Non-entrepreneur taxpayers

The new legislation provides that the income realised by non-entrepreneur taxpayers from the redemption, disposal, exchange or holding of Crypto-Assets and exceeding the threshold of EUR 2,000 in a given fiscal year, qualifies as miscellaneous income[3] and is subject to a 26% substitute tax.

The taxable income is determined as difference between the consideration received (or the market value of the assets received) and the tax cost.[4]

In case a capital loss exceeding the above threshold of EUR 2,000 is realized in a given fiscal year, it can be carried forward in the following four fiscal years and offset against income of the same nature.

The new rules should also apply to the staking rewards while it is expressly provided that the exchange of Crypto-Assets having the same characteristics and functions does not represent a taxable event.

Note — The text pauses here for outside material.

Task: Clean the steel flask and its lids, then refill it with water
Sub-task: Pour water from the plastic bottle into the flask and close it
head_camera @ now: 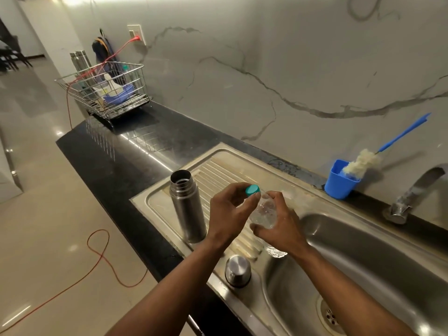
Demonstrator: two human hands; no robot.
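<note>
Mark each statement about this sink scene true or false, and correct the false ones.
1. The steel flask stands upright and open on the draining board. True.
2. The left hand grips the teal cap of the plastic bottle. True.
3. The bottle brush lies in the sink basin. False: it leans in the blue cup.
4. The steel lid is screwed onto the flask. False: it rests on the sink's edge.

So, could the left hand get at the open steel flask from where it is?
Probably yes: the steel flask stands open just beside the left hand, nothing between them, though that hand's fingers grip the teal cap.
</note>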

Taxpayers who realise income from Crypto-Assets will have to show such income in their annual income tax return and pay the 26% substitute tax. Alternatively, the payment of the 26% substitute tax can be carried out throughout an Italian financial intermediary (like a bank) or a Crypto-Asset service provider (like a wallet provider).

Further to the amendments brought by the Budget Law for 2023 it is now expressly provided by the law the possibility for non-entrepreneur taxpayers to opt for the administered savings regime (“regime di risparmio amministrato”) and for the asset management regime (“regime di risparmio gestito”) in relation to the income under consideration.[5]


In relation to corporate income tax (“IRES”) and Italian regional income tax (“IRAP”), the new rules only provide that the gains and losses resulting from the accounting valuation of Crypto-Assets at the end of a given fiscal year are not relevant for the purposes of determining the taxable income.



In case of Crypto-Assets held with an Italian intermediary, a 0.20% stamp duty[6] applies to any periodic reporting communications sent by the financial intermediary to their clients and referable to the Crypto-Assets hold with the intermediary.[7]

With reference to Crypto-Assets not held with an Italian intermediary (e.g. Crypto-Assets held with a foreign intermediary or stored in USB sticks, PC or smartphone), a 0.20% wealth tax applies on an annual basis.

Both the stamp duty and the wealth tax should apply to all taxpayers that are resident in Italy for tax purposes. However, in case of taxpayers different from natural persons, the amount of tax cannot exceed EUR 14,000.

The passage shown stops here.